Gift Motivation Was Puzzling, but He’s Getting the Picture
My mother sent me a jigsaw puzzle for Christmas. Intended as a present, it immediately struck me as a sign that I must come to grips with the pace of my psychological development. After all, this is the same present my parents gave me when I was 9. I almost expected her card to say, “Dear Scooter . . . “ Short of including a stocking stuffer with a certificate “good for an hour of psychotherapeutic counseling,” I wondered if Mom wasn’t trying to tell me something.
Fine. Just as I’m poised at the start of 1997 to commit myself to personal growth and looking ahead, along comes a toy to take me back. Thanks a lot, Mom.
She had told me a few weeks earlier that she’d found the “perfect gift” for me, and I had high hopes while unwrapping it. Because the puzzle pieces were confined inside a plastic bag inside the box, the present made no telltale jiggling sounds when shaken. So, when I undid the wrapping, let’s just say I was surprised.
OK, I thought, a child’s gift. At least it’s not tube socks.
The picture on the box gave me even more pause. Not even a panoramic pastoral scene or an historic European village, the picture depicted numerous puppies, each wearing red galoshes and sitting under umbrellas in the rain. Scads of terriers. It was not a Monet.
Sheesh, I thought, this would have been too simple even if I were still 9 years old. The different-colored umbrellas meant easy differentiation among the pieces. And speaking of pieces: only 750 of them! Surely Mom remembers that I used to routinely handle 1,500-piece jobbies with ease. And now this one--without even the problem of hundreds of identically-colored pieces of white sky or blue ocean--how could she possibly think I’d be challenged?
Had she thought I had sustained a severe brain injury? Did she judge my self-esteem to be so shot that she thought even succeeding at this level would buoy me? Had I become that much of a sad sack?
This was Christmas cake in a box. The only issue would be whether to complete the puzzle with one eye closed or not and while eating a sandwich. Child’s play. Is this a gift for a grown man?
It turned out to be not quite as it seemed.
Closer inspection of the box and contents revealed that this was no ordinary puzzle. For starters, it had no straight-edged pieces. That meant no clearly defined boundaries to the puzzle, no certainty that things would be as advertised. That is, what looked like an interior piece could be an edge.

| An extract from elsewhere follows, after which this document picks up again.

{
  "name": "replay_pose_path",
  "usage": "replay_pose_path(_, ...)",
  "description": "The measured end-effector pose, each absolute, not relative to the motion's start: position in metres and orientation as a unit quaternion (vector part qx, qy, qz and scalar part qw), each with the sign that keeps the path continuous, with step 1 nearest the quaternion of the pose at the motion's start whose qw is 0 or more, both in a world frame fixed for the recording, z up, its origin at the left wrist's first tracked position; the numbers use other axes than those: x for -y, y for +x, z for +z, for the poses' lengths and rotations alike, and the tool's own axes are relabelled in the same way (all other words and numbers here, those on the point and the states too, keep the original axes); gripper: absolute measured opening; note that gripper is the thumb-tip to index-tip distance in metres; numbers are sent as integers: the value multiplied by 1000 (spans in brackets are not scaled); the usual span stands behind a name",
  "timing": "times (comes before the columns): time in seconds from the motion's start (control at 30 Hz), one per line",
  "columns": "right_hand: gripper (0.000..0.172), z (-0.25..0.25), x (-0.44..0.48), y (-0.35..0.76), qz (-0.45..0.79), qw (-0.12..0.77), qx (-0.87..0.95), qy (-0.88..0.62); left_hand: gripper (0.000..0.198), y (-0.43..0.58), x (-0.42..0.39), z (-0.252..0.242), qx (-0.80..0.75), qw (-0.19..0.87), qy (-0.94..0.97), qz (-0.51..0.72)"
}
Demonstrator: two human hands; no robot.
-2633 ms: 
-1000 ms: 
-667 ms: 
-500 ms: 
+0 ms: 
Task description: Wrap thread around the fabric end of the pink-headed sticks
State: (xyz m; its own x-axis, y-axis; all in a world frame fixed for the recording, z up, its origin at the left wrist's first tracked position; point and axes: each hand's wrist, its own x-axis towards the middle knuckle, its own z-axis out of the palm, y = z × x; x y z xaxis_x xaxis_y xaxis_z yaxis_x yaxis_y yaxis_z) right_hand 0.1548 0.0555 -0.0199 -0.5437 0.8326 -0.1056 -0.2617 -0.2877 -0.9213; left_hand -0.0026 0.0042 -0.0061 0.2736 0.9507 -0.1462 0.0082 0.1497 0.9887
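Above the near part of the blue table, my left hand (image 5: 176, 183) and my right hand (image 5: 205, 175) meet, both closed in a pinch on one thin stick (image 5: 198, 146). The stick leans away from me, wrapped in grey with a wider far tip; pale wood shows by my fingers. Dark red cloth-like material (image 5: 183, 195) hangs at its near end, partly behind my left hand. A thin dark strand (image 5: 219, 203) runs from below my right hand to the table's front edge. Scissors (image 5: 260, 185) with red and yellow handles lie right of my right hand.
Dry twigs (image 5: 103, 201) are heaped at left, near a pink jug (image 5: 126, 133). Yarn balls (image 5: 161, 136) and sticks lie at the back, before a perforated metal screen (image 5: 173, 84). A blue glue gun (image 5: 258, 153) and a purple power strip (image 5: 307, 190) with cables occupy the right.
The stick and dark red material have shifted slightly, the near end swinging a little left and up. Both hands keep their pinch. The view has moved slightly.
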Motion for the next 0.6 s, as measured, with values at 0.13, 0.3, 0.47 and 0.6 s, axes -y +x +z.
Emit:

Second, virtually every piece had the same shape, meaning no easy way to scan for obvious mates. Each piece had to be evaluated individually, on its own merits.
Third, five extra pieces that didn’t fit anywhere in the puzzle were included to throw the solver off track.
Fourth, the picture on the box cover bore no actual resemblance to the finished puzzle. I would be operating on instinct, luck and trial-and-error.
You must understand that when it came to puzzles, I had a system. It never varied: Do the border, then look for the most obvious interior clusters of pieces to put together. Put several of those clusters together and, pretty soon, there’s nothing left but the most difficult pieces, but with their numbers then small enough to manage.
The Man With the Plan.
Now, the plan was out the window. In front of me, spread out in seeming disarray on the card table, lay a different kind of opponent.
That was four nights ago. A normal puzzle would be finished now and back in the box and stored on a closet shelf, forgotten. Instead, many pieces still lay loose on the card table, eyeing me haughtily just as I eye them. My indecision of Day 1, though, has been replaced by certainty. A formidable foe, but a conquerable one.
It’s taking longer than I thought, but this picture will come together.
The cost so far has been a stiff neck, eye strain, late nights and time away from other pursuits. Nothing worth having comes free in this world. But the final picture is slowly coming into view, and it’s comforting to know that success will mean more this time around, because the task was harder and I had to be smarter.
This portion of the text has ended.